Debugging / flashing NuttX on ARM with hardware debugger (JTAG/SWD)

NOTE: If you experience the issues described on this page, you can enable the configuration option below to resolve it.

CONFIG_STM32_DISABLE_IDLE_SLEEP_DURING_DEBUG=y

What's the problem?

On some architectures (like ARM Cortex-M3) Idle thread causes the core to stop using WFI (Wait For Interrupt) assembly instruction. This effectively stops clocking of the core, which is resumed only by some enabled interrupt. This causes hardware debuggers to believe that they were disconnected from the target, as they lose connection with the now stopped core. For example OpenOCD shows errors like these the moment you start the target:

Error: jtag status contains invalid mode value - communication failure
Polling target failed, GDB will be halted. Polling again in 100ms
Error: jtag status contains invalid mode value - communication failure
Polling target failed, GDB will be halted. Polling again in 300ms
Error: jtag status contains invalid mode value - communication failure
Polling target failed, GDB will be halted. Polling again in 700ms
Error: jtag status contains invalid mode value - communication failure
Polling target failed, GDB will be halted. Polling again in 1500ms
Error: jtag status contains invalid mode value - communication failure
Polling target failed, GDB will be halted. Polling again in 3100ms
Error: jtag status contains invalid mode value - communication failure
Polling target failed, GDB will be halted. Polling again in 6300ms
Error: jtag status contains invalid mode value - communication failure
Polling target failed, GDB will be halted. Polling again in 6300ms
...

This makes debugging the code impossible and flashing the chip is much harder - you have to connect to the chip at the right moment (when it's not disabled due to WFI) - the chances of doing that are inverse proportional to the load of your system (if your chip spends 99% of time in Idle mode, you have 1% chance of connecting and halting it).

Solution

Some ARM cores that support disabling of clocking after WFI instruction have special configuration options to make debugging possible. One example is STM32 family - with it's DBGMCU→CR register it's possible to keep the core clocked during power-down modes. If your chip supports such configuration you should put it in some early stage of initialization, like in stm32_boardinitialize() function. The following code demonstrates the change for STM32:

uint32_t cr = getreg32(STM32_DBGMCU_CR);
cr |= DBGMCU_CR_STANDBY | DBGMCU_CR_STOP | DBGMCU_CR_SLEEP;
putreg32(cr, STM32_DBGMCU_CR);

If your chip doesn't provide such options there is no other way than not using WFI instruction in up_idle() function.

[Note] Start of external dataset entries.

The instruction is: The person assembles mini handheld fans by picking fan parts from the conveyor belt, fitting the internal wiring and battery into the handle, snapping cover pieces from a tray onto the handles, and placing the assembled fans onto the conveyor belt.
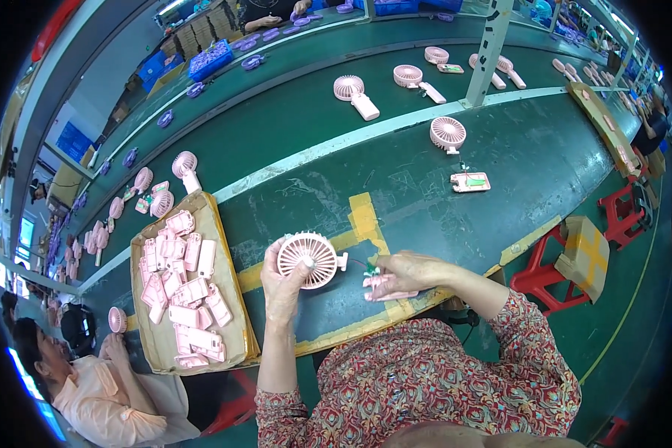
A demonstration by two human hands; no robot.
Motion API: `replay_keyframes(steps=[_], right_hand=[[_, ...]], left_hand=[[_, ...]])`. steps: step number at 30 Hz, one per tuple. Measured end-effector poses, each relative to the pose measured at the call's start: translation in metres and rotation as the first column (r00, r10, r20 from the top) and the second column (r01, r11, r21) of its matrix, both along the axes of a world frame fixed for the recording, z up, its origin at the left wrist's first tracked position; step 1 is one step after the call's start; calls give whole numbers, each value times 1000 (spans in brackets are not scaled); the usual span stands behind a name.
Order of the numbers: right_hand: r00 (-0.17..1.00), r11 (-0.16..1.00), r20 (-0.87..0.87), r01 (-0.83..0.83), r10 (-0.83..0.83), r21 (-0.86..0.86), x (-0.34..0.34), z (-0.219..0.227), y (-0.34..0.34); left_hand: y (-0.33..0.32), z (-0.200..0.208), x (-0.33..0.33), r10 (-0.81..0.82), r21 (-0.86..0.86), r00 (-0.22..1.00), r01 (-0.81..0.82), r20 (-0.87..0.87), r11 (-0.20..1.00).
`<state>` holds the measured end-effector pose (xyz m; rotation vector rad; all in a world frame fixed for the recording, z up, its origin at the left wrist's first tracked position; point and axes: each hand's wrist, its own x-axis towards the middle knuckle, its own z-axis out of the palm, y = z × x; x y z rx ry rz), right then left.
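My left hand (280, 296) grips a pink fan head (323, 272) by its round grille, the thumb resting on the middle. A thin wire runs from the fan's neck toward my right hand (412, 272). Closed in those right fingers is a pink handle shell (402, 296), largely covered by the hand. A bit of green circuit board (371, 269) shows at its end. Both hands are just above the near edge of the green work surface. Farther off lies another fan head (448, 134), wired to an opened handle (470, 182) with green inside.
At my left, a cardboard tray (240, 328) holds many pink handle shells (190, 291). Behind a metal rail (299, 163), a green conveyor (276, 123) carries pink fans (349, 87). A metal post (487, 56) rises from the rail. A co-worker (104, 381) sits at the left; red stools (549, 276) stand right.
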<state>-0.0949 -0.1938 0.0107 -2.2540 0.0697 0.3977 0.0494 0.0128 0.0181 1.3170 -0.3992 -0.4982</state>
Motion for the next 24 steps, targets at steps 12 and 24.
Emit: replay_keyframes(steps=[12,24], right_hand=[[873,309,-428,485,-234,818,-9,-9,18],[829,130,-508,545,-235,829,-11,-11,19]], left_hand=[[-4,5,-16,94,-188,990,-112,-102,976],[0,30,-28,-131,-250,986,102,-102,963]])
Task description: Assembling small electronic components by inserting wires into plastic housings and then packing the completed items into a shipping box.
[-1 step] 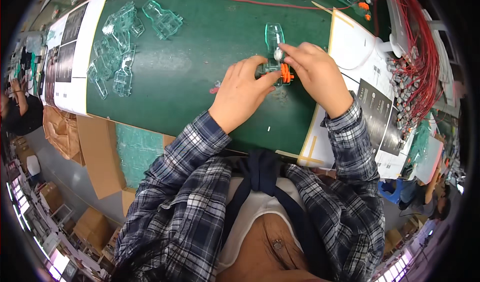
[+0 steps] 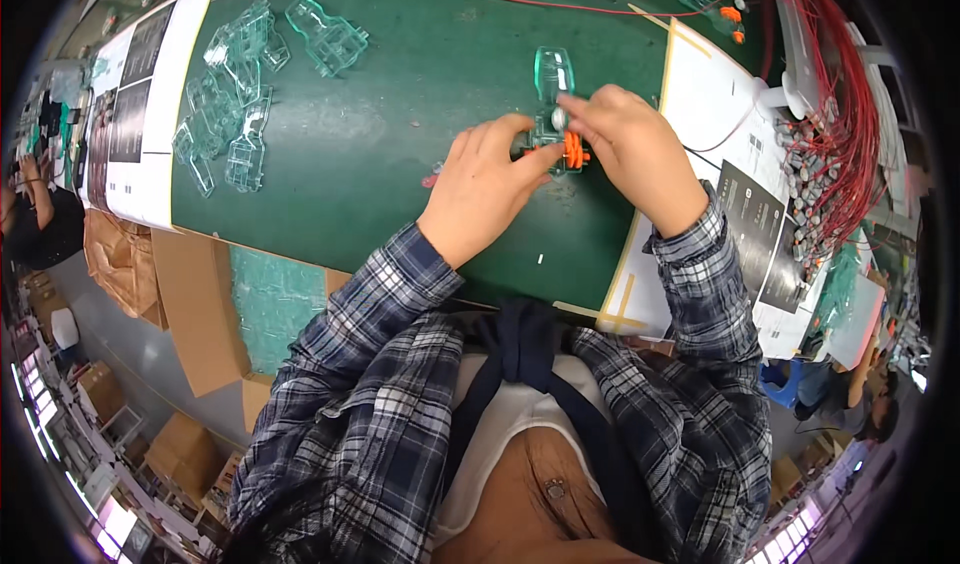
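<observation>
My left hand point(image 2: 487, 174) is closed on the lower end of a clear green plastic casing point(image 2: 553, 64), fingers on its left side and thumb across it. Bright orange ridged parts point(image 2: 574, 151) sit in that end, next to the thumb tip. A small round silvery part point(image 2: 559, 119) lies at the middle of the casing. My right hand point(image 2: 637, 144) is at the casing's right side, with index fingertip and thumb close to the silvery part. The fingertips are slightly smeared, so whether they pinch anything is unclear.
Several clear green casings point(image 2: 238, 74) lie at the left of the green table point(image 2: 400, 94). At the right hang red wires point(image 2: 845, 114) with small silvery motors point(image 2: 810, 179). A casing with orange parts point(image 2: 728, 14) lies far right. An open cardboard box point(image 2: 200, 304) stands below left.
The right index finger has shifted slightly at the silvery part. The left hand keeps its hold, and the whole view has moved very little.
</observation>
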Demonstrator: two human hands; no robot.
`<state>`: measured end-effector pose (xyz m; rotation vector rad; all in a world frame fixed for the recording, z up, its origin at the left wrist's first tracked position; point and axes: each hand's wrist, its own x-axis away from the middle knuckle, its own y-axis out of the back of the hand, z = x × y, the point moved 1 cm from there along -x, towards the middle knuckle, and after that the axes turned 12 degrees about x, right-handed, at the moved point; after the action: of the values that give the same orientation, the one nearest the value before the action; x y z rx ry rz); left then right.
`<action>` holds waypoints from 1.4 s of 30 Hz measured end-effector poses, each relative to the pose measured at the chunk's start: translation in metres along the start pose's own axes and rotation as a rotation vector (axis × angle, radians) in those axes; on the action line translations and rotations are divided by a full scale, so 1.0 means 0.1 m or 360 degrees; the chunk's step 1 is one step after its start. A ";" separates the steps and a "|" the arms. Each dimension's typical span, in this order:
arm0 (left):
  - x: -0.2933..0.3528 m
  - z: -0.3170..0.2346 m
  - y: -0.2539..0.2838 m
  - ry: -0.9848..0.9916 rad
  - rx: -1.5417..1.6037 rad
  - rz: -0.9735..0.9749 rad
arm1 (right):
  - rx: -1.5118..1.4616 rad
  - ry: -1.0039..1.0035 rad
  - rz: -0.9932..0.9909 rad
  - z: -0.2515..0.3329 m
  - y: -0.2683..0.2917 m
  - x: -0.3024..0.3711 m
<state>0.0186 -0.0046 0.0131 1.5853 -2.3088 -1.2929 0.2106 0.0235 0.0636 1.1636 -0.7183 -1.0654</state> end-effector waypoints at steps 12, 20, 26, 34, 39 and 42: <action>-0.04 0.10 0.07 -0.0125 -0.0008 0.0024 | 0.0206 0.0225 0.0031 0.11 0.07 -0.28; -0.11 0.23 0.11 -0.0497 -0.0467 0.0258 | 0.0262 -0.0165 -0.0232 0.00 0.08 0.26; -0.09 0.17 0.01 -0.0425 -0.0333 0.0124 | 0.0327 -0.0132 -0.0186 0.48 -0.31 0.63; -0.08 0.17 -0.02 -0.0357 -0.0273 0.0129 | 0.0133 -0.0398 -0.0230 0.33 -0.17 0.50; -0.10 0.20 -0.01 -0.0354 -0.0260 0.0136 | 0.0040 -0.0355 -0.0273 0.37 -0.23 0.35; -0.12 0.22 -0.02 -0.0363 -0.0248 0.0133 | -0.0021 -0.0296 -0.0341 0.37 -0.34 0.41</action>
<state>0.0156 0.0173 0.0022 1.3425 -2.3002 -1.6642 0.1834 -0.0296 0.0380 1.1583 -0.7406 -1.3703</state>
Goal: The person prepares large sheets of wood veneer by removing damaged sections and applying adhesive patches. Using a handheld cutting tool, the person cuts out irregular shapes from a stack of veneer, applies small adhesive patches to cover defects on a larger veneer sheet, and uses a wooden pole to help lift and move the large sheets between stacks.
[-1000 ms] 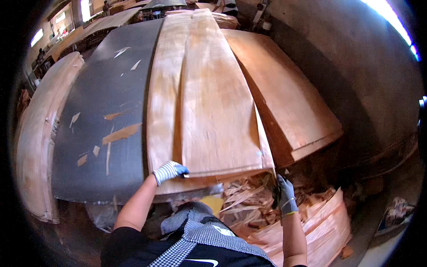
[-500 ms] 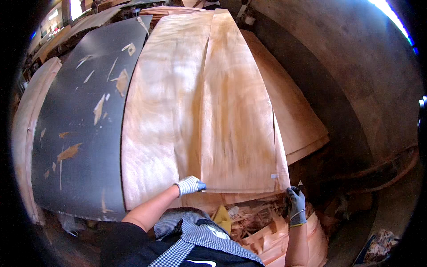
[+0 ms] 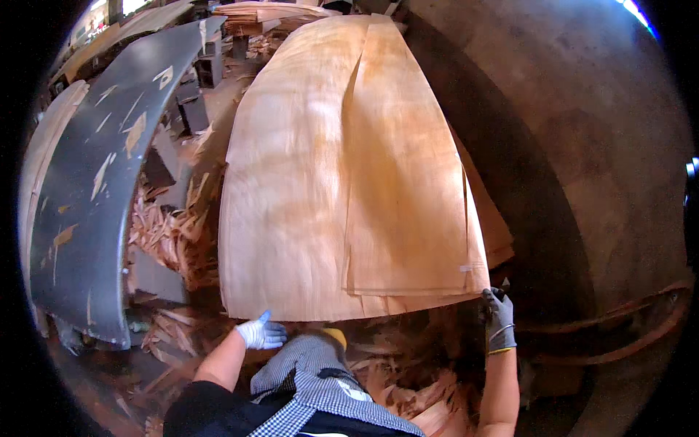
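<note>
In front of me lies a large pale wood veneer sheet (image 3: 284, 189), its near edge close to my body. On its right half rests a narrower veneer strip (image 3: 408, 197), with a dark gap along the far part of its left side. My right hand (image 3: 501, 320), in a grey glove, is closed on the near right corner of the veneer. My left hand (image 3: 262, 333), in a pale glove with blue fingertips, is just below the near edge toward the left. Its fingers are stretched out and hold nothing.
A dark grey board (image 3: 95, 189) with veneer scraps on it stands at the left. Broken veneer pieces (image 3: 175, 240) litter the floor between it and the sheets, and more scraps (image 3: 415, 393) lie by my legs. Dark blocks (image 3: 193, 109) stand behind. A brown wall (image 3: 619, 146) rises at right.
My left hand has let go of the strip's near left corner and moved left. My right hand keeps its corner. A gap with scraps now shows between dark board and veneer.
</note>
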Demonstrator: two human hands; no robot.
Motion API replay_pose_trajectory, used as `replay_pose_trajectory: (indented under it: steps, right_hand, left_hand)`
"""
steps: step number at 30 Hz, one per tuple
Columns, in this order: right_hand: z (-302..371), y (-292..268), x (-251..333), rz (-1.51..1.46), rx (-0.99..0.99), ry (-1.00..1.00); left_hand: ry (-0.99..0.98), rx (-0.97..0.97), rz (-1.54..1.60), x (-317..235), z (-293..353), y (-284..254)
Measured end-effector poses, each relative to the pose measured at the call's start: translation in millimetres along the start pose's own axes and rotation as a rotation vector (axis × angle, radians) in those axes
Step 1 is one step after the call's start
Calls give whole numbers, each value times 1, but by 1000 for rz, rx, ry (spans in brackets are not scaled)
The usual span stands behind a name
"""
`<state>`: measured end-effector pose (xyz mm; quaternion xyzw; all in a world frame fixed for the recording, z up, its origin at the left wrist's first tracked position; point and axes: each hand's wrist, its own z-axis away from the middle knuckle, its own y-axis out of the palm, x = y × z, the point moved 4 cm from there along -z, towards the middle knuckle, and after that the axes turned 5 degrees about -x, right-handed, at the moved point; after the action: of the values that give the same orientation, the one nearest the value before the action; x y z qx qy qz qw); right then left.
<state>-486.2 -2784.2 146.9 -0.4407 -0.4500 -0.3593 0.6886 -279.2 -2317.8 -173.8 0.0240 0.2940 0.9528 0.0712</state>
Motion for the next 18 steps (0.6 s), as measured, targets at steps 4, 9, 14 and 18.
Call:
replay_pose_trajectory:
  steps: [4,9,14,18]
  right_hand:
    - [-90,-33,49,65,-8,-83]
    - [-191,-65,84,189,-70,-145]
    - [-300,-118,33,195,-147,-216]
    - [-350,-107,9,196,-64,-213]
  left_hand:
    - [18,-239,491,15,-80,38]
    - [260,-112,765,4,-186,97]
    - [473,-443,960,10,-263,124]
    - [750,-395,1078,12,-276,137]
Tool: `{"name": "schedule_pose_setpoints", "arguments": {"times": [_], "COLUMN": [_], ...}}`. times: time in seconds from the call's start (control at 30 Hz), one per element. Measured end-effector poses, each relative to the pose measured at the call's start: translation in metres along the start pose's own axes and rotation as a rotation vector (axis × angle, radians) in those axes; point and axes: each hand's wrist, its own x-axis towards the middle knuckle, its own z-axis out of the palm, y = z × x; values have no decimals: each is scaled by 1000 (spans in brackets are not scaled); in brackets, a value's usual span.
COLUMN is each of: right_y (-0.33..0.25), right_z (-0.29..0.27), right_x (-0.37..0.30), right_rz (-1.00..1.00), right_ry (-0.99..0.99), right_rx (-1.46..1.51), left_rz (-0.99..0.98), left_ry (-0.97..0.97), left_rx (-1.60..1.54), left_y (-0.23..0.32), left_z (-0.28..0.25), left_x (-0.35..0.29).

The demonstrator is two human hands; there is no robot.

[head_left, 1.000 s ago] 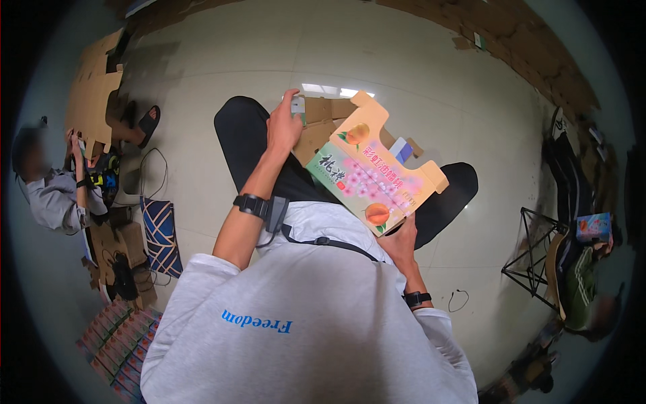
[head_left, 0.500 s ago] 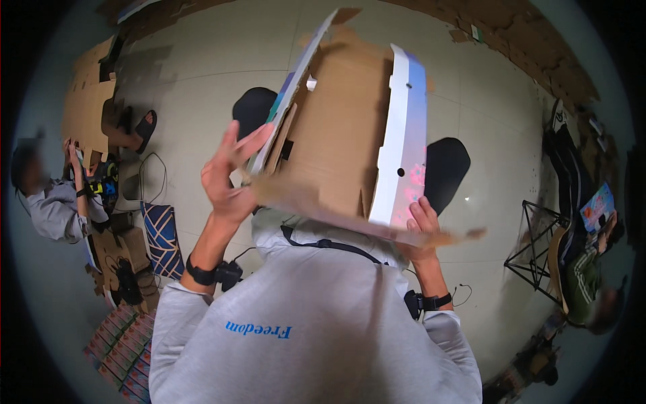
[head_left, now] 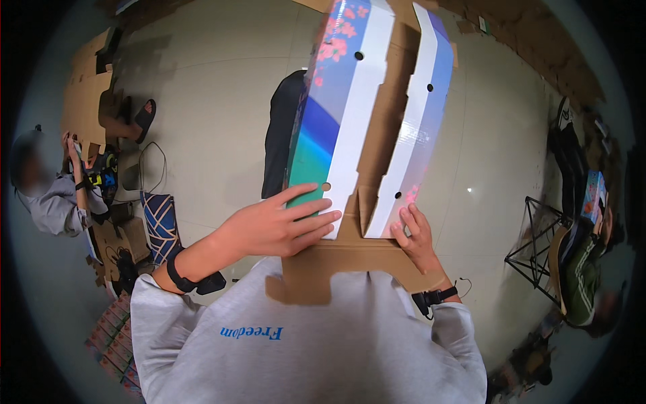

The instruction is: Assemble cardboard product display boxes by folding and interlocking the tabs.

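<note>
- The printed cardboard carton (head_left: 319, 128) is in front of the person's torso, over the lap, its long axis running away toward the upper edge of the view; a dark trouser leg (head_left: 279, 135) shows beside its left side.
- The step in hand looks like folding: the left side wall (head_left: 313, 145) and the right side wall (head_left: 420, 121) both lean inward, their white strips facing each other across a narrow strip of bare brown inner board (head_left: 385, 128).
- The left hand (head_left: 272, 229) lies with its fingers spread over the near end of the left wall, tips on the white strip just beside a punched hole; its thumb is hidden, so I cannot tell whether it pinches or only presses.
- The right hand (head_left: 418, 242) holds the near right corner, fingers curled onto the lilac printed face.
- The brown end flap (head_left: 306, 276), with its notched outline, extends toward the grey shirt (head_left: 303, 350) and is not folded up.
- A small brown corner tab (head_left: 365, 205) stands inside the near end, close to the right wall.
- In my judgement, the next move calls for keeping both walls steady and controlling that tab, so that the end flap can be raised without catching; letting either wall spring outward could spoil the corner.
</note>
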Motion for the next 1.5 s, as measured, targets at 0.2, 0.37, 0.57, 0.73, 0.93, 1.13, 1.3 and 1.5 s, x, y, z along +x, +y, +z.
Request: {"name": "schedule_pose_setpoints", "arguments": {"times": [0.2, 0.37, 0.57, 0.73, 0.93, 1.13, 1.3, 1.5], "right_y": [-17, -30, -56, -58, -42, -32, -28, -24], "right_z": [-19, -43, -41, -41, -60, -63, -61, -56], "right_x": [28, 38, 48, 58, 63, 74, 72, 69], "right_rz": [134, 343, 878, 1192, 1049, 1139, 1113, 1171], "right_ry": [-46, -29, 258, 625, 275, 347, 360, 336], "right_rx": [153, 299, 631, 888, 375, 559, 557, 651], "left_rz": [-122, -296, -518, -1132, -1042, -890, -772, -801], "left_ry": [-135, -260, 37, 522, 243, 259, 289, 350], "left_rx": [-90, -535, -811, -880, -664, -419, -253, -297], "left_y": [5, 3, 14, 31, 27, 14, -3, -10], "left_z": [-1, -22, 7, 35, 31, 17, 13, 20], "left_x": [-6, -22, -22, -17, -15, -3, 7, 19]}}
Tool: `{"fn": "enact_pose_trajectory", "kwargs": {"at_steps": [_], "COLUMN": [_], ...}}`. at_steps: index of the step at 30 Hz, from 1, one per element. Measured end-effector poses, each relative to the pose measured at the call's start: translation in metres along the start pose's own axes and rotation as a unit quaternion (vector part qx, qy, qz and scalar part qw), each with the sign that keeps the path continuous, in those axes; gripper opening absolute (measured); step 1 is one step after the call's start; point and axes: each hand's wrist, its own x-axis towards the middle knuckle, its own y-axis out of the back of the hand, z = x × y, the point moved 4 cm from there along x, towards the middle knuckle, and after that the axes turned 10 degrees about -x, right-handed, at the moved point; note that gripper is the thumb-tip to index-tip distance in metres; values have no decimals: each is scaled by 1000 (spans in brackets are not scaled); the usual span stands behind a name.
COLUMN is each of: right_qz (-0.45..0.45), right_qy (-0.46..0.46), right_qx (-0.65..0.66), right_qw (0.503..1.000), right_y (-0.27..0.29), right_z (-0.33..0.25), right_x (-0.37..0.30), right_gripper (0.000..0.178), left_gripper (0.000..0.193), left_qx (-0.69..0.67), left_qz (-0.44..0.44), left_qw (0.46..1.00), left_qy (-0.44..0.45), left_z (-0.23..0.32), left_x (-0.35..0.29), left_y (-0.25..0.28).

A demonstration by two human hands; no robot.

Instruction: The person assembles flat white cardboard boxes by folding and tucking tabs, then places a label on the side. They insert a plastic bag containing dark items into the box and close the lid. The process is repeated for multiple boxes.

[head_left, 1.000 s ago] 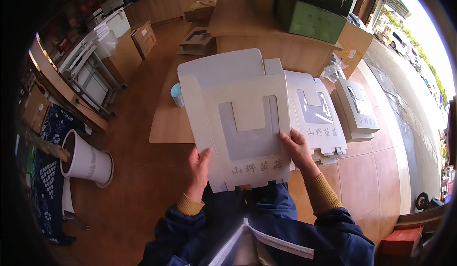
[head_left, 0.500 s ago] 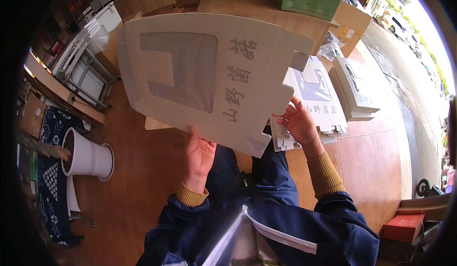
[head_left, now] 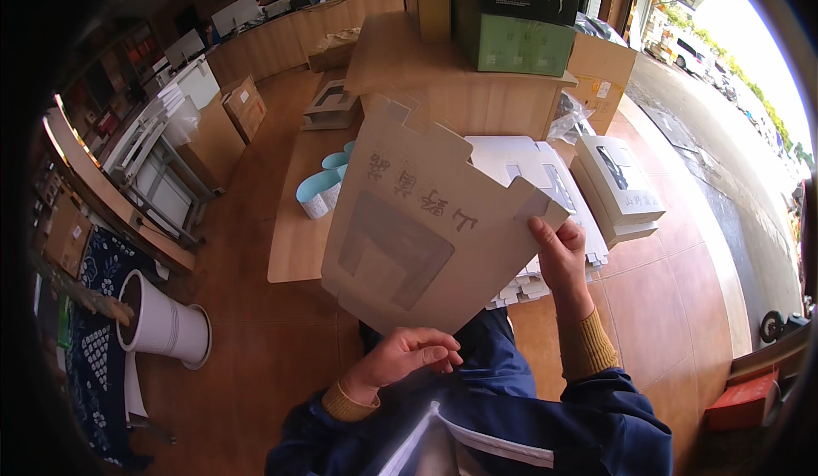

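Note:
A flat white carton blank (head_left: 358, 271) with dark printed characters and a greyish window panel hangs tilted in front of me. My right hand (head_left: 561, 250) pinches its notched right corner between thumb and fingers. Just under the blank's lower edge is my left hand (head_left: 405, 361), its fingers curled in and nothing visible in them; whether it touches the edge I cannot tell. Behind the blank, partly covered by it, lies a stack of similar flat blanks (head_left: 588, 220). Two light-blue looped strips (head_left: 317, 195) rest on the low wooden table (head_left: 290, 250).
Right of the stack is a folded white box (head_left: 618, 173). A wooden counter (head_left: 409, 46) at the back carries a green box (head_left: 524, 46). A brown carton (head_left: 603, 63) stands beside it. On my left is a white plant pot (head_left: 166, 318); a red box (head_left: 741, 403) is at lower right.
The blank has been turned around, its printing now upside down, and lowered toward me. My right hand has closed on its corner. My left hand has dropped off its lower edge and curled.

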Motion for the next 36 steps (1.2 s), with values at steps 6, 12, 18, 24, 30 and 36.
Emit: {"fn": "enact_pose_trajectory", "kwargs": {"at_steps": [6,12,18,24,30,36], "right_qz": [-50,-31,-43,-179,-190,-211], "right_qy": [-5,-42,12,-13,-211,-247], "right_qx": [-16,12,-138,117,366,419], "right_qw": [999,999,989,977,886,848], "right_y": [12,-10,-57,-94,-95,-77], "right_z": [-24,-4,8,21,36,61], "right_x": [21,32,63,30,10,9], "right_gripper": [29,25,72,77,61,55], "left_gripper": [42,60,35,75,83,85], "left_qx": [265,-26,195,542,518,491], "left_qz": [361,187,227,139,125,184], "left_qw": [768,946,890,738,752,720], "left_qy": [-458,-262,-343,-376,-389,-454], "left_z": [103,87,105,56,34,66], "left_x": [-16,-7,-35,26,64,106], "left_y": [38,42,-27,-85,-57,-19]}}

It should be noted that such modification should be done only for development stage, as keeping the core clocked during power-down modes contradicts the major purpose of using them - reducing power usage.

In rare cases that you still have problems with connecting to the target (especially after power cycle), you should try connecting and halting the chip under reset (this is supported by new versions of OpenOCD), by holding the reset button while starting OpenOCD or by configuring OpenOCD to do that for you.

Work-around

If you keep the RESET button pressed and run OpenOCD command to connected to it, then it will connect sucessful. After connecting you need to keep the reset button pressed until you open the telnet connection (telnet 127.0.0.1 4444) and execute “reset halt”:

> reset halt
timed out while waiting for target halted
TARGET: stm32f1x.cpu - Not halted
 
in procedure 'reset'
target state: halted
target halted due to debug-request, current mode: Thread 
xPSR: 0x01000000 pc: 0x080003d0 msp: 0x20001278

Then release the RESET boot and it will reset correctly.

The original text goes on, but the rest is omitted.